Cuando llegamos ayer a Magaz de Abajo la bodeguita estaba hecha un asco. Todo el destrozo que puede provocar un pájaro entrando por la chimenea. Lo primero fue buscar el cadáver, que creí encontrar bajo el trípode que sostiene el viejo balde de cobre. Digo «creí» porque cuando fui a barrerlo echó a volar. Entonces comenzó una escena de humor surrealista: abrimos la puerta que da a la bodega grande (la antigua bodega) y allí la que conduce al jardín, y también ventanucos y compuertas, y apagamos y encendimos luces, intentando, infructuosamente, que el animalito dejase de darse golpes contra las paredes y las cosas y encontrase la salida por sí sólo. Raquel esperaba fuera linterna en mano haciendo «pí», «pí», y yo, a oscuras dentro, intentaba dirigirlo hacia su salvación.
– ¿Lo tienes?
– … ¡Ay!
Me cargué el cristal de una mesa de bambú y me hice polvo la rodilla de siempre persiguiendo al pobre bicho que ignoraba la finalidad de mis aspavientos. Salvo un corte en el dedo de escribir y un golpe en la rodilla mala (dicho sea para resaltar mi mérito) esa fue la única baja de un acoso justificado aunque incomprendido. Finalmente el pájaro salió volando hacia la templada noche berciana sin decir ni adiós ni pío.

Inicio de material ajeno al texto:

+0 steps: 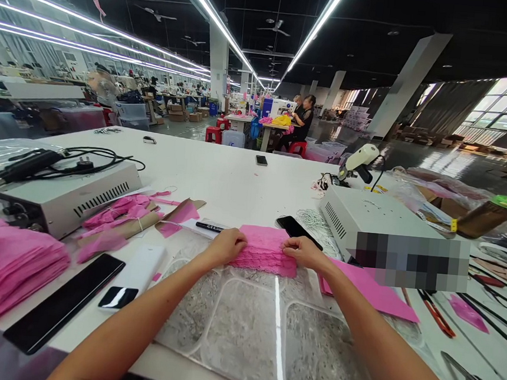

– Desagradecido, le grito acariciándome la rodilla en plan sana, sana, culito de rana.
– ¿Y tú qué sabes cómo da las gracias un pájaro?
Por la mañana nos despertó una naturaleza tan espléndida como ruidosa que nos invitó a saludarla con un largo paseo por el jardín y la huerta, pero luego la lluvia, que aquí aparece sin avisar y cuando quiere, nos devolvió a la casa. Buena lluvia.
Luego anduvimos cada cual a lo suyo y, después de la cena, estuvimos viendo unos capítulos atrasados de Los soprano. Al principio me interesaron las corbatas. Es la serie de televisión en la que más corbatas se ven, algunas realmente espectaculares. Luego empezó a interesarme el desarrollo de la trama, el tratamiento de personajes, el cruel sentido del humor de los guionistas… y, sobre todo, la personalidad del protagonista: ese gordo incapaz de ponerse en la piel de nadie que no sea él mismo. Los he conocido así, y siempre me han dado cierta envidia.
– Están todos como chotas, sentencia Raquel.
La verdad que sí, que me pareció una serie excepcional en la que un tipo gordo debe manejar a un grupo de individuos que, literalmente, «están como chotas» (o no serían manejables) pero no quiero seguir hablando de eso. Miraba la pantalla y miraba a Raquel. No se merece postergar más nuestra venida a esta casa y yo no hago sino números y números para ver si lo logro contra la voluntad de una realidad por definición inocente. No es fácil, pero le doy vueltas, muchas, porque podría vivir cien años más y no alcanzaría a pagarle a Raquel todo lo que le debo. Ahora duerme, oigo la radio y bebo zumo de manzana. Son casi las cuatro de la mañana y pienso en lo poco que falta para que estemos de vuelta en Madrid. Magaz-Madrid, Madrid-Magaz… Somos como un yo-yo: dos piezas fuertemente unidas a un camino que sube y baja.
– Menuda porquería de imagen, protesta mi yo poético.
– Tú cállate ahora. Cuando te necesito bien que te haces el muerto.
He pensado eso y me he acordado del pájaro de la bodeguita.